■ REQUIREMENT ■
An exact transcription of the lines from the one holding "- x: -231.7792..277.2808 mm" to the end of the entries below, and nothing more, is the required answer. Please omit the pictures.

■ DATA PROVIDED ■
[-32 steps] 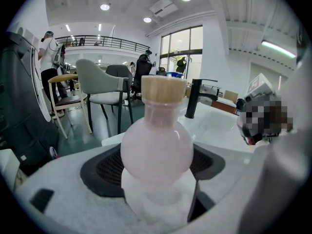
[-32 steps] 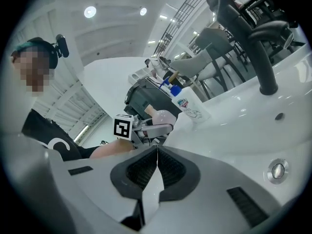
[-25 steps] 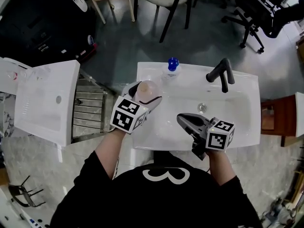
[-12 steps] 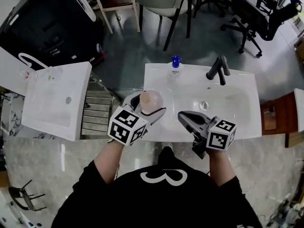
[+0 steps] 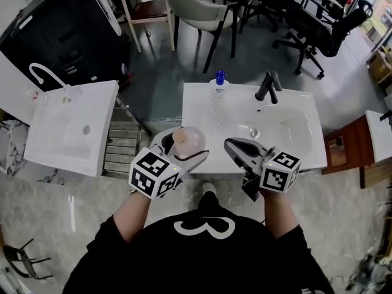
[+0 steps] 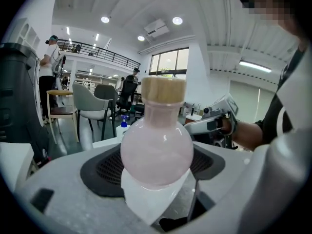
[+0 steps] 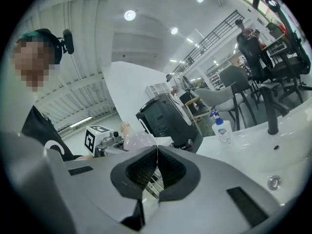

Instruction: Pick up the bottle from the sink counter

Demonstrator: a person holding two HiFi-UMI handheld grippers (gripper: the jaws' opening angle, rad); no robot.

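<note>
A round pink bottle (image 5: pixel 187 140) with a tan cork top sits upright between the jaws of my left gripper (image 5: pixel 181 147), which is shut on it, held above the sink counter's front left edge. In the left gripper view the bottle (image 6: pixel 157 147) fills the middle, pinched between the black pads. My right gripper (image 5: pixel 236 150) hovers over the counter's front edge, its jaws shut with nothing between them; its pads meet in the right gripper view (image 7: pixel 157 167). From there the pink bottle (image 7: pixel 137 140) shows at the left.
The white sink counter (image 5: pixel 202 106) carries a black faucet (image 5: pixel 267 86) and a blue-capped soap dispenser (image 5: pixel 219 82) at its back edge. A second white basin (image 5: pixel 70 127) stands to the left. Chairs (image 5: pixel 196 11) stand beyond.
Both grippers and the held bottle have drawn back toward the counter's front edge, away from the basin. The head view has pulled back, showing more of the room.
</note>
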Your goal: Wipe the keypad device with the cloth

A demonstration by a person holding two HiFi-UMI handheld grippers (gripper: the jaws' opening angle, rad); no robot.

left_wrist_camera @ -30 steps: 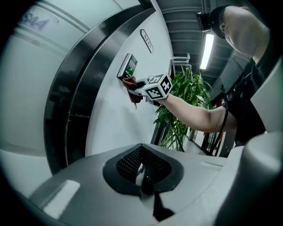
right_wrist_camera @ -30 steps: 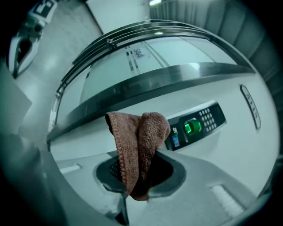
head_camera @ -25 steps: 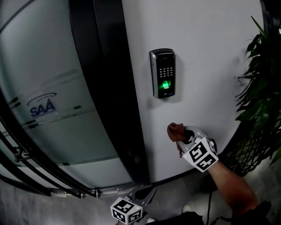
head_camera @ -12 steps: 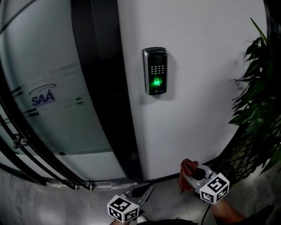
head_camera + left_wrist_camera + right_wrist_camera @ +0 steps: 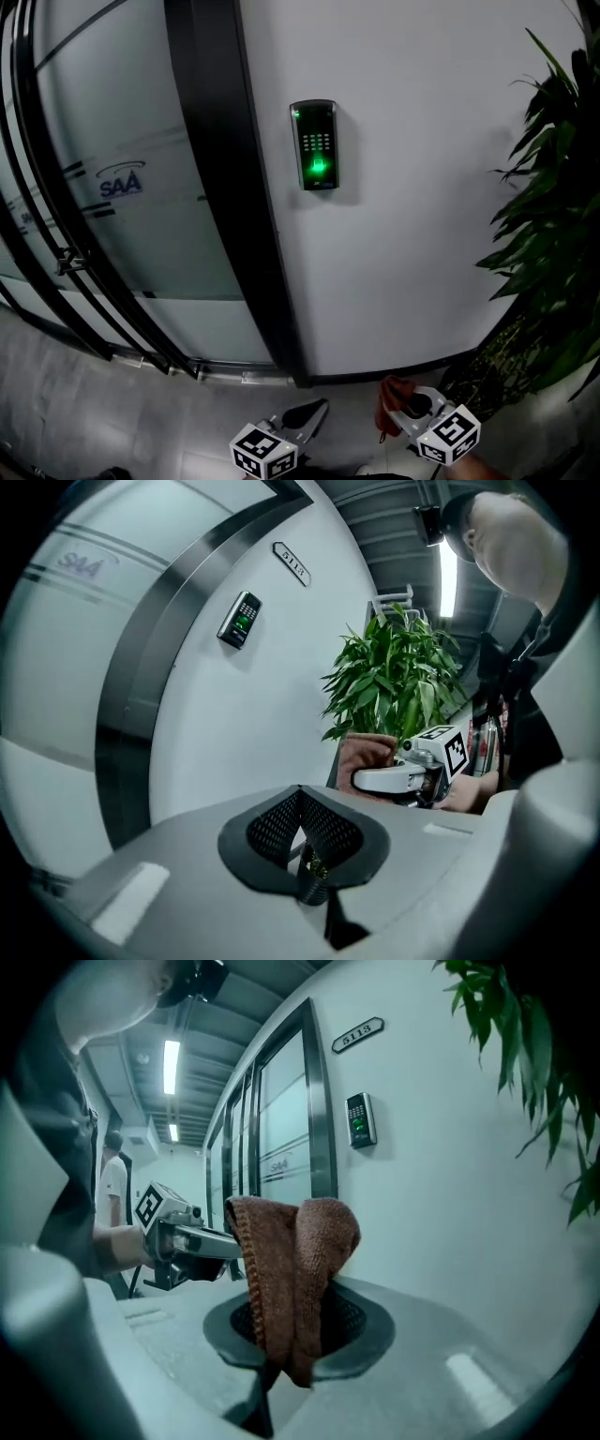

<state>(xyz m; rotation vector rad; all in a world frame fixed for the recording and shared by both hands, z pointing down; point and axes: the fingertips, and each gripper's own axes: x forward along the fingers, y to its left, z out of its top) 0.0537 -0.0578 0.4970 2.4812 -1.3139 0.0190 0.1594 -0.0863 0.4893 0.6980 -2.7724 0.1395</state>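
Your right tongs (image 5: 298, 1330) clamp the brown cloth (image 5: 292, 1241) low by the wall (image 5: 422, 244) (keypad device (image 5: 314, 146) glowing green well above); your left tongs (image 5: 305, 855) sit closed on nothing.

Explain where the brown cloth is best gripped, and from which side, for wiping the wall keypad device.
Grip the cloth at its gathered end, coming from the side opposite the fold, as the right gripper does now. Shut on that end, it leaves the folded, rounded bulge standing beyond its tips, so soft cloth, not hard gripper, would probably meet the keypad device first.
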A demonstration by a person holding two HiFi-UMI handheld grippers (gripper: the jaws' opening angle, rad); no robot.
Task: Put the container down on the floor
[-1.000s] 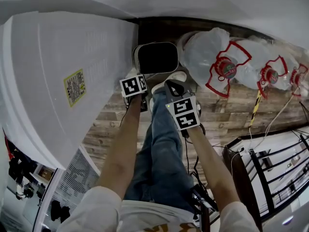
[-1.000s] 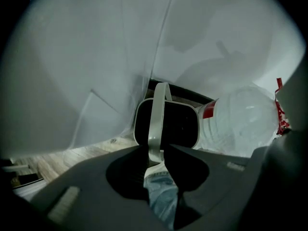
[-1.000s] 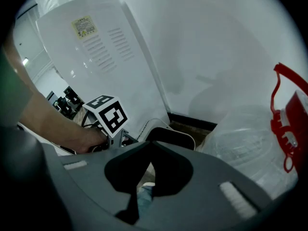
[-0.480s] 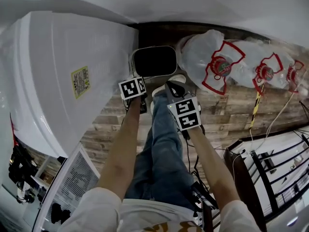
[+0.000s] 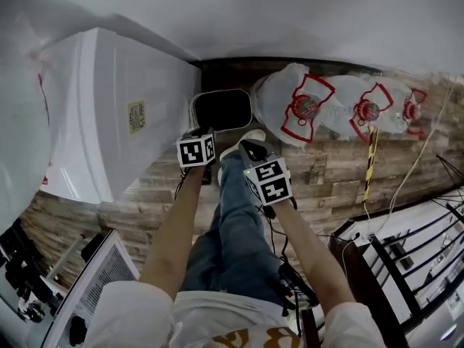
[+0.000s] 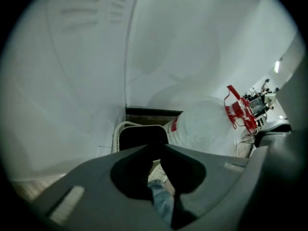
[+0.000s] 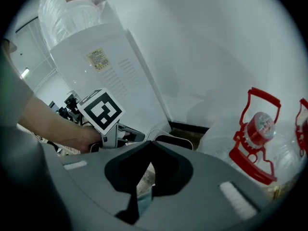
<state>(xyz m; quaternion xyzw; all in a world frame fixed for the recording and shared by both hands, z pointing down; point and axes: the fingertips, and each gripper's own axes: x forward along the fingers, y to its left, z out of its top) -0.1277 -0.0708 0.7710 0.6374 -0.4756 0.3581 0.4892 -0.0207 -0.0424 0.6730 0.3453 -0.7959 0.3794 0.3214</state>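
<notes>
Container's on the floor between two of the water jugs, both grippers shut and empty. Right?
Not quite. The container stands between the white dispenser and the nearest water jug, not between two jugs; the head view shows it. It is on the floor, and the left gripper and right gripper are both shut and empty.

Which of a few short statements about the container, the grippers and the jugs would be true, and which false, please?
1. The container sits on the wooden floor between the white appliance and the water jugs. True.
2. The left gripper clamps the container's rim. False: its jaws are shut on nothing, short of the container.
3. The right gripper has its jaws wide apart. False: they are together and empty.
4. The water jugs carry red handles. True.
</notes>
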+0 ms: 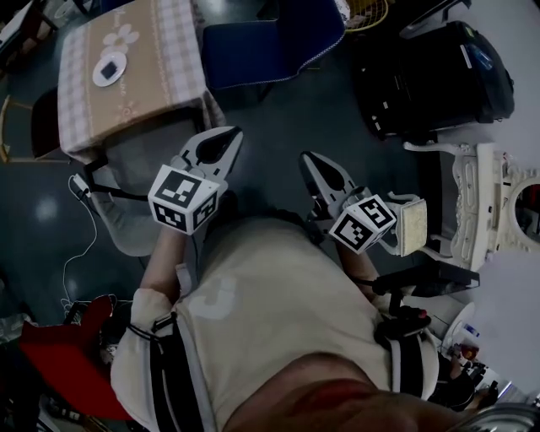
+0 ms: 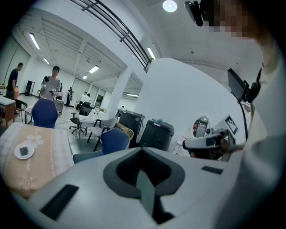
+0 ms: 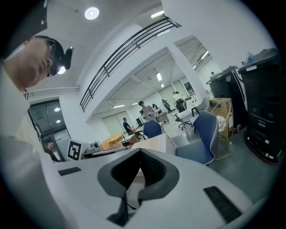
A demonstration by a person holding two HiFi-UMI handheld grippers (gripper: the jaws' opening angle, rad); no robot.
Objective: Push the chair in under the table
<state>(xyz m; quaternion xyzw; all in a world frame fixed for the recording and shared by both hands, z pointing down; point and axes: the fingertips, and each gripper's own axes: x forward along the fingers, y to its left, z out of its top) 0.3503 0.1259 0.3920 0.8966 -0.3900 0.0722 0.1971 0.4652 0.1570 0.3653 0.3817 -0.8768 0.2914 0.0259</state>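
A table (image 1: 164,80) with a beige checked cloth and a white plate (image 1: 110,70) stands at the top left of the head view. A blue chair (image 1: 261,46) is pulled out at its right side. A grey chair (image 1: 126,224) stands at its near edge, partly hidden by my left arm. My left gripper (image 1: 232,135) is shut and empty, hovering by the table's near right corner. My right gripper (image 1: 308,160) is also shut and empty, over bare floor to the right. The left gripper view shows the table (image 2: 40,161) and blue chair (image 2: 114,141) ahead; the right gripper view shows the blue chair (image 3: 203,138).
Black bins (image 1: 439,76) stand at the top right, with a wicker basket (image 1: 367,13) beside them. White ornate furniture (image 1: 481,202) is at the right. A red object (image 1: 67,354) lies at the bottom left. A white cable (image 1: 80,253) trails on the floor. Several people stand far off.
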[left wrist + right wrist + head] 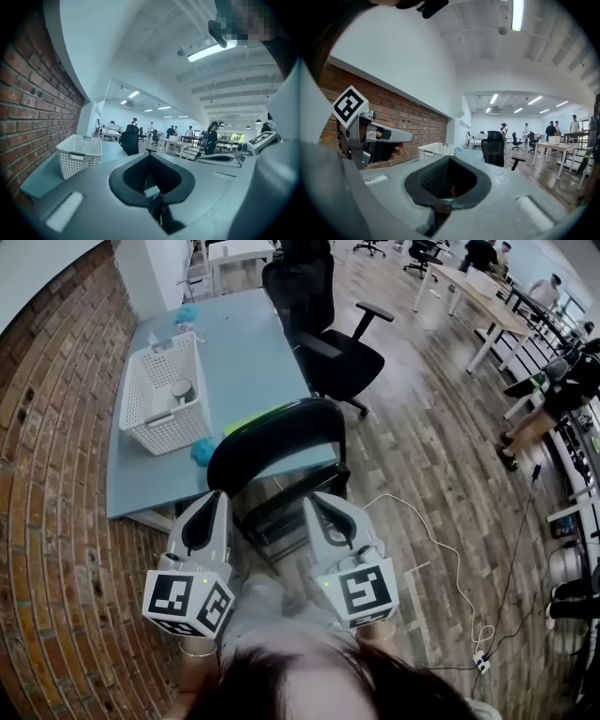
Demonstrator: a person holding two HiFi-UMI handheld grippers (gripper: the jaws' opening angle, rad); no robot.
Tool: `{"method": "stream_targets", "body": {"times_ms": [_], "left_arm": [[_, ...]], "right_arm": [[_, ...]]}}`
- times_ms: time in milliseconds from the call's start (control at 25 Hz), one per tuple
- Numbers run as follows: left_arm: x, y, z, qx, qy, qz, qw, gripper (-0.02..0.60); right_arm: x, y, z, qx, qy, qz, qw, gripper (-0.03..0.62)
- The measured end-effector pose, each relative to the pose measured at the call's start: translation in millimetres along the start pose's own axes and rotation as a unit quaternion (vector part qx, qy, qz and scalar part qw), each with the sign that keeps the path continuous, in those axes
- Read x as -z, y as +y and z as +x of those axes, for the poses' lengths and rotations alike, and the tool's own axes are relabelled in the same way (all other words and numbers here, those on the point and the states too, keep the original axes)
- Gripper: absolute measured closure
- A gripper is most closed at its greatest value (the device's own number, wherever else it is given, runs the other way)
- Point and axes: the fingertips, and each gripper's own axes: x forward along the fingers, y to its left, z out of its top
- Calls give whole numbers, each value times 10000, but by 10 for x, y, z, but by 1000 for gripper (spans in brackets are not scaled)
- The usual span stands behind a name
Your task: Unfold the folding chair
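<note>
One folding chair point(277, 442) stands at the counter's point(253, 352) near edge, brick wall point(47, 474) left, open floor point(422, 456) right, with left gripper point(220, 495) and right gripper point(314, 501) fingers clenched on nothing.

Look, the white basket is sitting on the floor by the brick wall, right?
Not quite. The white basket is by the brick wall, but it sits on the blue-grey table, not on the floor. The head view shows it.
</note>
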Motion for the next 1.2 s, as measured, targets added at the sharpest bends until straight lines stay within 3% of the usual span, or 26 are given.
{"method": "stream_targets", "body": {"times_ms": [560,760,1040,1200], "left_arm": [[93,474,587,768,527,130,9956,552],[155,620,750,930,675,145,9933,535],[235,770,947,1215,924,189,9881,512],[288,820,1053,1386,1063,267,9843,505]], "right_arm": [[67,-112,491,537,87,694,9961,594],[170,-83,634,537,47,905,9944,594],[288,-87,761,762,230,963,9922,594],[370,-69,803,828,394,965,9911,554]]}}
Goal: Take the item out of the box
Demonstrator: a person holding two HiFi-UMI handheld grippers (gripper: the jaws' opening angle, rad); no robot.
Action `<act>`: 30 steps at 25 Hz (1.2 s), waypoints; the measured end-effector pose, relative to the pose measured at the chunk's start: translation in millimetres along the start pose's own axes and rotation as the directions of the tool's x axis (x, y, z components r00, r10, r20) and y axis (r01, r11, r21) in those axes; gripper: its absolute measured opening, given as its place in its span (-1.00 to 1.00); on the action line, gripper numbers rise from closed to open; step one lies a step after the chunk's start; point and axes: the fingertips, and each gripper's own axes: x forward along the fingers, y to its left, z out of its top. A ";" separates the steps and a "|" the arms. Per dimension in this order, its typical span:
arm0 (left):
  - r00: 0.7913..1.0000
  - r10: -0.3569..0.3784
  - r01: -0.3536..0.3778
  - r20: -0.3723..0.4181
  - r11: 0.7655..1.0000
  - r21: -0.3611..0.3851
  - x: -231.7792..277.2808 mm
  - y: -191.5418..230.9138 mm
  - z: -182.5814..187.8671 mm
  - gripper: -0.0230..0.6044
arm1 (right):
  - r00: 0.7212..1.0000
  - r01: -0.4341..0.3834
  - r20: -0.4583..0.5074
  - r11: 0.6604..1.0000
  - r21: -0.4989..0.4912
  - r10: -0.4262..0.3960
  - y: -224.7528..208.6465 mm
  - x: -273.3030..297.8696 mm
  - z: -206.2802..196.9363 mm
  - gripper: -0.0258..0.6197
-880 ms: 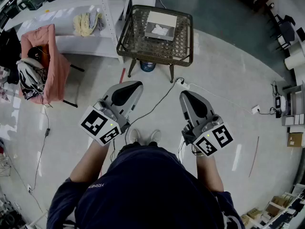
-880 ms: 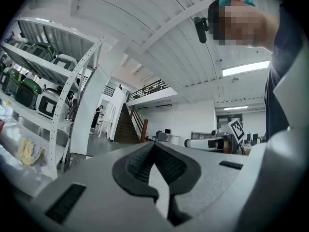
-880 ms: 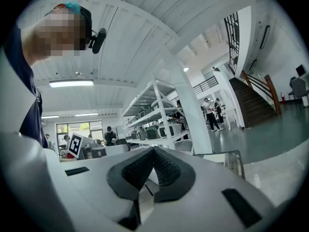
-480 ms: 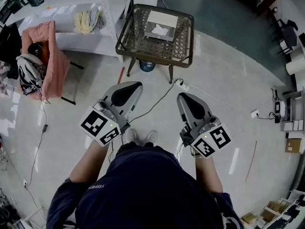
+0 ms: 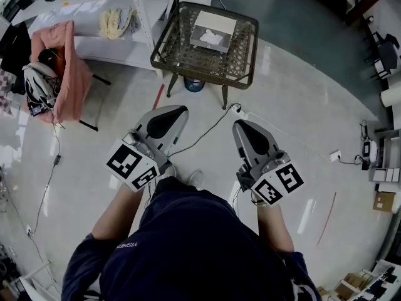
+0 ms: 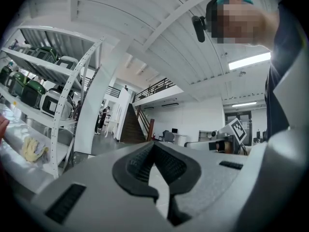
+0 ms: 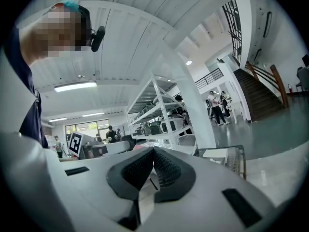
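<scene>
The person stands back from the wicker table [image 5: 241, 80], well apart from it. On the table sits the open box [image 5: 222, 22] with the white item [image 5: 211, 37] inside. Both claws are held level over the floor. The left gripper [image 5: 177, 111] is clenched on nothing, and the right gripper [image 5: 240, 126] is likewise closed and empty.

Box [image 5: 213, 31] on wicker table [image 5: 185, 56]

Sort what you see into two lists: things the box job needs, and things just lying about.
Job: box, white item inside it, wicker table, left gripper, right gripper.
Lying about: yellow gloves, pink cloth, helmet, floor cable.
</scene>
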 end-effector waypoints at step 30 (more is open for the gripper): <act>0.995 -0.070 0.067 -0.073 0.997 -0.039 122.6 161.6 -18.6 -0.91 | 0.996 0.069 -0.061 0.996 0.054 -0.066 -126.6 150.0 -4.5 -0.85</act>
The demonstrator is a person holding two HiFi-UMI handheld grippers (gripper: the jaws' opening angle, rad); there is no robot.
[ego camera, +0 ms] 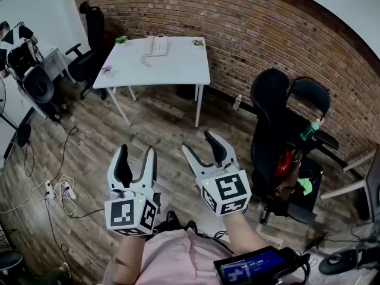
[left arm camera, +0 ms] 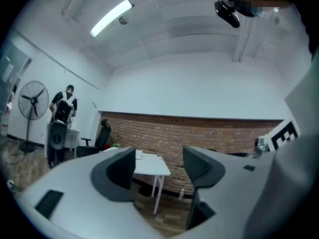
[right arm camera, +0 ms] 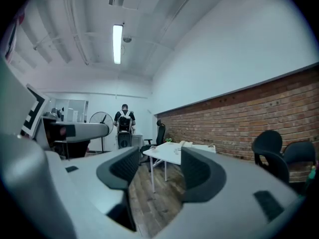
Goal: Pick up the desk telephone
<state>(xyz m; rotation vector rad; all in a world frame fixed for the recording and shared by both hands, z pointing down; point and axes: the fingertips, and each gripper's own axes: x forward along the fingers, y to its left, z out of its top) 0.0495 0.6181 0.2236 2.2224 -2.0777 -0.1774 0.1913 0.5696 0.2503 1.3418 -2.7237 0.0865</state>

■ FINAL ANSWER ■
  - x: -231.7792..277.2808 mm
  - y: -191.5418..230.9138 mm
  - z: -182.5814..187.8671 mm
  - gripper: -0.0230..0.6044
arm1 (right):
  - r00: 0.7212..1.0000
  - r01: -0.4341..0.3834
  - r20: -0.4583..0.5074
  - r11: 0.6604..1.0000
  - r21: -0.4989..0.4912
  - r10: -0.4262..0.3960
  - y: -224.7528..208.6465 mm
  - x: -273.3030..297.8696 mm
  - z: -206.2802..196.9363 mm
  - gripper: -0.0258..0.6197
-880 ms: 
-880 ms: 
-880 ms: 
-480 ms: 
+0 ms: 
+0 ms: 
+0 ms: 
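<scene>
The person stands back from the wicker table [image 5: 241, 80], well apart from it. On the table sits the open box [image 5: 222, 22] with the white item [image 5: 211, 37] inside. Both claws are held level over the floor. The left gripper [image 5: 177, 111] is clenched on nothing, and the right gripper [image 5: 240, 126] is likewise closed and empty.

Box [image 5: 213, 31] on wicker table [image 5: 185, 56]

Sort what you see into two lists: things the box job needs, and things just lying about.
Job: box, white item inside it, wicker table, left gripper, right gripper.
Lying about: yellow gloves, pink cloth, helmet, floor cable.
</scene>
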 end-effector waypoints at step 30 (more is open for the gripper): <act>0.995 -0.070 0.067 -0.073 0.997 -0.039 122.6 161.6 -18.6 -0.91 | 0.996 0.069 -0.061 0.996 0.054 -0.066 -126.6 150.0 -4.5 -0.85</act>
The demonstrator is a person holding two HiFi-UMI handheld grippers (gripper: the jaws' opening angle, rad); there is no robot.
[ego camera, +0 ms] 
[left arm camera, +0 ms] 
[right arm camera, +0 ms] 
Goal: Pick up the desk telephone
<state>(xyz m; rotation vector rad; all in a world frame fixed for the recording and shared by both hands, z pointing down; point and axes: the fingertips, and each gripper's own axes: x forward along the fingers, y to its left, z out of its top) 0.0495 0.6181 0.2236 2.2224 -2.0777 -0.1774 0.1913 0.5696 0.2503 1.3418 -2.7237 0.0865</state>

There is no more to the exercise.